Гриншпон опрометчиво поделился новостью с группой.
На Знойко насели.
Дмитрий Васильевич попыжился, помялся и начал переводить. Без словаря, прямо с листа.
Поначалу группе это представлялось какой-то игрой, несерьезностью, шуткой. Но, когда кто-нибудь переигрывал и в просьбу перевести пару абзацев подбавлял толику веселой наглятинки, чувствительные единицы впадали в неловкость.
Обстановка на практической математике стала отступать от нравственных начал, заложенных группой в Меловом.
Особенно на ниве ускоренного перевода преуспевал Клинцов. Он испытывал наслаждение от того, что взрослый человек безропотно подчиняется ему. Когда Клинцов подсаживался с текстом, Знойко терял последнюю волю. Клинцов бесцеремонно обращался к нему на «ты» и совершенно не задумывался, откуда у гениальногo человека столько безволия. Было непонятно, зачем Клинцов вообще втянулся в игру, ведь английский он знал лучше других — спецшкола все-таки.
— Знаете, — сказал как-то Кравец на привале, — а ведь Дмитрий Васильевич не всегда был таким. Если верить моему брату Эдику, еще совсем не так давно Знойко представлял собой интересной наружности мужчину.
— Заливай! Что-то не верится, чтобы у него так быстро выпали волосы и распухли щеки! — высказался Соколов.

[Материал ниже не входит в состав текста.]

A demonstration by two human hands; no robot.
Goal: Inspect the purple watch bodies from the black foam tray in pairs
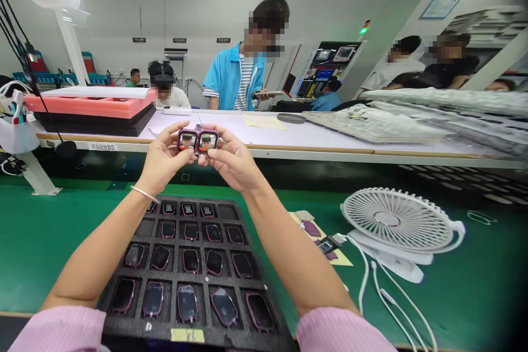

— Нехорошо смеяться над физическими дефектами, — прямо в лоб вступилась за Знойко Татьяна.
— А у него не дефекты, у него одни эффекты! — сказал Клинцов.
— Так вот, — сказал Кравец и стал поудобнее устраиваться на подоконнике, — в свое время Дмитрий Васильевич женился по любви и прилежно занялся наукой. Он сотворил в срок кандидатскую диссертацию и намеревался представить ее в двух вариантах — на русском и на английском. Но не успел он перевести, как жена стибрила диссертацию и сбагрила ее своему близкому другу. Знойко любил жену и простил ей первый серьезный промах, после чего состряпал еще одну кандидатскую. Теперь уже на французском. Жена сплавила налево и этот скромный труд. На третий рывок, в немецком исполнении, у Дмитрий Василича не хватило морали. За одну ночь он поседел и посерел, а потом зажил отшельником и деградирует посейчас.